Sometimes, when I feel the need to make my head hurt, I sit around and ponder things like nationality and ethnicity. Like, how long do you have to live in a country before you become a whatever-ian? Why do we in America insist on labels like Irish-American or Japanese-American instead of just “American”? How much of ethnic diversity is real as opposed to imagined?

(That last one could probably be answered by someone who understands genetics, but biology has never really been a strong subject for me.)

I, like many of us, I suspect, am a conglomeration of many different ethnicities. Starting from highest percentage, I am Scottish, German, English, Dutch, and Danish. (And possibly a little Irish. That branch of the family were horse thieves and didn’t leave clear genealogical records.) And sometimes I feel like I should be better in touch with my…ethnicity, I guess? Like I should better understand the cultures that I came from.

(This is also where I get bogged down in the above questions. For example, a subset of my Scottish ancestors came across with William the Conqueror from Normandy, which was settled by Vikings at some point before that, so do those ancestors truly count as Scottish if their ancestors came from Scandinavia?)
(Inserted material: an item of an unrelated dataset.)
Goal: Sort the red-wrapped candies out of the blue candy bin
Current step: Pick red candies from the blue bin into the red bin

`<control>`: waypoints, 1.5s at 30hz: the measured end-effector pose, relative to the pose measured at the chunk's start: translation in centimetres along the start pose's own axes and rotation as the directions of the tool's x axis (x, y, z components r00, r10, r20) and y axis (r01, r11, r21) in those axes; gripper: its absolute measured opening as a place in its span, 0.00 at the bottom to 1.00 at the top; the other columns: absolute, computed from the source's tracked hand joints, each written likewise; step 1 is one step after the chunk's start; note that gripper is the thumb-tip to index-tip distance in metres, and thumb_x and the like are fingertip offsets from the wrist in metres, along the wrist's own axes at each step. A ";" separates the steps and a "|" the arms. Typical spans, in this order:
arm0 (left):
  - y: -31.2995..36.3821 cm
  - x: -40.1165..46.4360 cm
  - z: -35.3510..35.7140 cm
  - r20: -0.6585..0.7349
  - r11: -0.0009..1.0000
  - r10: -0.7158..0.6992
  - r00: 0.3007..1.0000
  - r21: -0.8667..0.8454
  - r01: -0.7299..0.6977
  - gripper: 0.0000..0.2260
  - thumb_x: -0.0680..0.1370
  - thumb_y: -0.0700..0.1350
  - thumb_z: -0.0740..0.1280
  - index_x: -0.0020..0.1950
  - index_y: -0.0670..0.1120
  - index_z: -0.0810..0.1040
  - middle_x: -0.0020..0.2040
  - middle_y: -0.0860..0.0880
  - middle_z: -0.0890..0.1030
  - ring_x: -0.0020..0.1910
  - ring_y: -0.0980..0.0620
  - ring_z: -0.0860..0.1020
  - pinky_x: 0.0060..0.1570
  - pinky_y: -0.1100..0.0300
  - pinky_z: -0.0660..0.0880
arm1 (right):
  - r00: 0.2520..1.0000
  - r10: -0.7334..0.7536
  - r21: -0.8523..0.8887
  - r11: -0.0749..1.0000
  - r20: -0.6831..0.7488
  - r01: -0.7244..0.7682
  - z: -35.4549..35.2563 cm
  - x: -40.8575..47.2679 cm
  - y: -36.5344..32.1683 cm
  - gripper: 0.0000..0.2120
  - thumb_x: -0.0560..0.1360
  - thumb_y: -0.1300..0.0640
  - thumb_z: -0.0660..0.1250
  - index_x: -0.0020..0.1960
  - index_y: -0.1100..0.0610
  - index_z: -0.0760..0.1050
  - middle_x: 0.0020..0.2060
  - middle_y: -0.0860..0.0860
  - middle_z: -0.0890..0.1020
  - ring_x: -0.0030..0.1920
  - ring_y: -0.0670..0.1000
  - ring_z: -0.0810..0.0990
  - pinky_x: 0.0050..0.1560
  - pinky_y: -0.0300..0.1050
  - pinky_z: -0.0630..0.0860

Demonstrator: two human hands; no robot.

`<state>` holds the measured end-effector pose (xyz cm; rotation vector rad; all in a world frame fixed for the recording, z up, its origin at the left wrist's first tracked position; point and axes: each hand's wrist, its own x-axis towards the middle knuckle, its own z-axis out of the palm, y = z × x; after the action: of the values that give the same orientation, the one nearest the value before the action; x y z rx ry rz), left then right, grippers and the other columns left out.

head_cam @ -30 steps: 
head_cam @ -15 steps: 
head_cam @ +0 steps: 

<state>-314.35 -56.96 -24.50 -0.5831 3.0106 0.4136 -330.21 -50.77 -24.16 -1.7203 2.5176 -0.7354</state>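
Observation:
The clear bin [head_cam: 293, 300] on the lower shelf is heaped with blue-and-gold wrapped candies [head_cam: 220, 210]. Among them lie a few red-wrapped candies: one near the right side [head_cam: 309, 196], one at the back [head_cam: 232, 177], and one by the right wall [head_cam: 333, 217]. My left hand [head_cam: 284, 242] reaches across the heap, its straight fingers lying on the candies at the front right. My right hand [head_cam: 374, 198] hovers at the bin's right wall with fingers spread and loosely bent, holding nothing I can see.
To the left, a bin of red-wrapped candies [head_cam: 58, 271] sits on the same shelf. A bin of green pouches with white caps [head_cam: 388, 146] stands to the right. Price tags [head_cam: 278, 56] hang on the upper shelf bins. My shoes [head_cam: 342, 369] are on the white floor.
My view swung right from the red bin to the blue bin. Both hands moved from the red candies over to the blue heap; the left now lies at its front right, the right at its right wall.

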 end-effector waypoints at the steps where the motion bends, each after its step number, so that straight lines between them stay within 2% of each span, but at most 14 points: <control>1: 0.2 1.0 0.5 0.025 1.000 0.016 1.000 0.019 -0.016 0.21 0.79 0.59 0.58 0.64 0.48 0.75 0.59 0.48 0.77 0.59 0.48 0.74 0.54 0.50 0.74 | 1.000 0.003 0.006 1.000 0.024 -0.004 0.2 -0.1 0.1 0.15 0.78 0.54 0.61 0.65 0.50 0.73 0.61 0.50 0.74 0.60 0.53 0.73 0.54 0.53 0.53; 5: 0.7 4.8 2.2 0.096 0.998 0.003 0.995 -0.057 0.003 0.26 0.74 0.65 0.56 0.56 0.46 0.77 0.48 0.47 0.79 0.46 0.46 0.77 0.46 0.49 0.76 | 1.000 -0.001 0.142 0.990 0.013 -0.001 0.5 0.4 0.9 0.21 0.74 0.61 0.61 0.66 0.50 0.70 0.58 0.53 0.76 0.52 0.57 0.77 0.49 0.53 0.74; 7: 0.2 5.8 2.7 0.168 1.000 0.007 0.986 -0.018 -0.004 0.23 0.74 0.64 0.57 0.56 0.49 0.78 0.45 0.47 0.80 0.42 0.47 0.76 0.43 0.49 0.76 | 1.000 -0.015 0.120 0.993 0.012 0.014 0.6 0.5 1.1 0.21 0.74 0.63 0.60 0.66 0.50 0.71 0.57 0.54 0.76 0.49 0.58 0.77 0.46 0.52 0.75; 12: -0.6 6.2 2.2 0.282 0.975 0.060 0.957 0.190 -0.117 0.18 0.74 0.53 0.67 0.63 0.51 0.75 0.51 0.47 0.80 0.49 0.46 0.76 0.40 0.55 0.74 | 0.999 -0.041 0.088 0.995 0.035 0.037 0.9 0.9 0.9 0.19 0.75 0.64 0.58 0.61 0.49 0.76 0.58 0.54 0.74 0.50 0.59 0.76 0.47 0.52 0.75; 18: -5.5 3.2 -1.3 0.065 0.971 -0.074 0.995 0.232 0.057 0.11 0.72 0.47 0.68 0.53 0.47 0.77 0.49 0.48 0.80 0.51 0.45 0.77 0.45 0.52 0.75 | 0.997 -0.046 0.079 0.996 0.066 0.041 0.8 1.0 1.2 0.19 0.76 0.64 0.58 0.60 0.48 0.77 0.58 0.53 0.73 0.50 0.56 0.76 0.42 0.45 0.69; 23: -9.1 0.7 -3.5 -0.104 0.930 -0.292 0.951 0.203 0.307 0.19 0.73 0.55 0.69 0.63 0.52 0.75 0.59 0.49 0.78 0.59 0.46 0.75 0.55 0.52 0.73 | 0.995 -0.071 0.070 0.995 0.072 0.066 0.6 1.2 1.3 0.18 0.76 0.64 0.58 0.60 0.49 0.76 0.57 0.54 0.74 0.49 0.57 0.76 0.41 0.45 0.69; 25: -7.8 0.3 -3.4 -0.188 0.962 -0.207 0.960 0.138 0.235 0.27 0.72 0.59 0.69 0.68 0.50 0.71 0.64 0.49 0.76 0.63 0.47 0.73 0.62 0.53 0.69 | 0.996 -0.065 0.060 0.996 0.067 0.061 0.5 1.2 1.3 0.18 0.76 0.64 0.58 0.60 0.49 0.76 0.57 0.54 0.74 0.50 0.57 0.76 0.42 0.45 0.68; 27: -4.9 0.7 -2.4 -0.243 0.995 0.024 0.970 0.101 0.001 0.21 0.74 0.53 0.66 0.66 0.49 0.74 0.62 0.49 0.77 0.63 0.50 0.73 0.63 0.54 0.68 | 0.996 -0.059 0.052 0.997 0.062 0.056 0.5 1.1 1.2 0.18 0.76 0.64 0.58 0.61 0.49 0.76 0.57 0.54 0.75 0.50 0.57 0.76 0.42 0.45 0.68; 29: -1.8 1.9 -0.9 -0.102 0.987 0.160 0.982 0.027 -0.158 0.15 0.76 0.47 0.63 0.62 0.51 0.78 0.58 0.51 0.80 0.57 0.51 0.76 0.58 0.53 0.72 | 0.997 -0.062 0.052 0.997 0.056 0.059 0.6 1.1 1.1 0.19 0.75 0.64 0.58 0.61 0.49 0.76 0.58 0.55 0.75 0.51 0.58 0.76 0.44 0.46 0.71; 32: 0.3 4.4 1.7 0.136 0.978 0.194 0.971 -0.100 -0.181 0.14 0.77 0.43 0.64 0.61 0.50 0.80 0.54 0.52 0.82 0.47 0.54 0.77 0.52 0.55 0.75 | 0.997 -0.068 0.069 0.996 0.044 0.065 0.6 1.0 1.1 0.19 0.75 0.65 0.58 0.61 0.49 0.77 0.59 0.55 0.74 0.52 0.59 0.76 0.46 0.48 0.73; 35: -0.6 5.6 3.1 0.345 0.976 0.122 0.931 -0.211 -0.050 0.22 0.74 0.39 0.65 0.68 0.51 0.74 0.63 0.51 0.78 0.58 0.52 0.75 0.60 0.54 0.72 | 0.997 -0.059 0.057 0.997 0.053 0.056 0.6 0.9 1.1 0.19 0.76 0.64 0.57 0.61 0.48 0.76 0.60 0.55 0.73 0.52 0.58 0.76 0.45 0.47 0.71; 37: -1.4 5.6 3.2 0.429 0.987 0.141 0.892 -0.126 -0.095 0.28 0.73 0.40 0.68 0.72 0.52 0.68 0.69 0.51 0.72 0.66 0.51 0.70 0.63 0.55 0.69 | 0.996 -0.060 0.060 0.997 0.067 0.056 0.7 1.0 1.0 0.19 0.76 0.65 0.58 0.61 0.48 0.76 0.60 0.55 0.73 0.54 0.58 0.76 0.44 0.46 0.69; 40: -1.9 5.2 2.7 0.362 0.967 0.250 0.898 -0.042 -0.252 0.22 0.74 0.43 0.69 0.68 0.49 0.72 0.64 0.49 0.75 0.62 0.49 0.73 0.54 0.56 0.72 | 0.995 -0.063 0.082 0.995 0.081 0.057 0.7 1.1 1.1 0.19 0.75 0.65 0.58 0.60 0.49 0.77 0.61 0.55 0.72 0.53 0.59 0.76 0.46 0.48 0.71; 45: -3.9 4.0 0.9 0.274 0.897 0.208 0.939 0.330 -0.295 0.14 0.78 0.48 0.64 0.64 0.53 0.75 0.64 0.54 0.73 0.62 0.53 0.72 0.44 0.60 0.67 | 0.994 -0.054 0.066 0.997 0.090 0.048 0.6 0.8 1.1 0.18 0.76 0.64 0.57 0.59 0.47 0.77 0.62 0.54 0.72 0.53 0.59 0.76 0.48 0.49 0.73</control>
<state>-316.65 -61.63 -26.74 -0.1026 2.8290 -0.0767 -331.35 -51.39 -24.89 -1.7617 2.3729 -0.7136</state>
And we talked about mythology a lot here, Squiders, but I feel bad because I’ve never spent a lot of time delving into Celtic or Anglo-Saxon mythology (aside from, say, Arthurian mythology which probably counts to some degree, though it gets commandeered later by–RIGHT, staying on topic). And shouldn’t I, at some point? Shouldn’t I know what my ancestors believed in, especially since I’ve spent so much time researching other mythologies?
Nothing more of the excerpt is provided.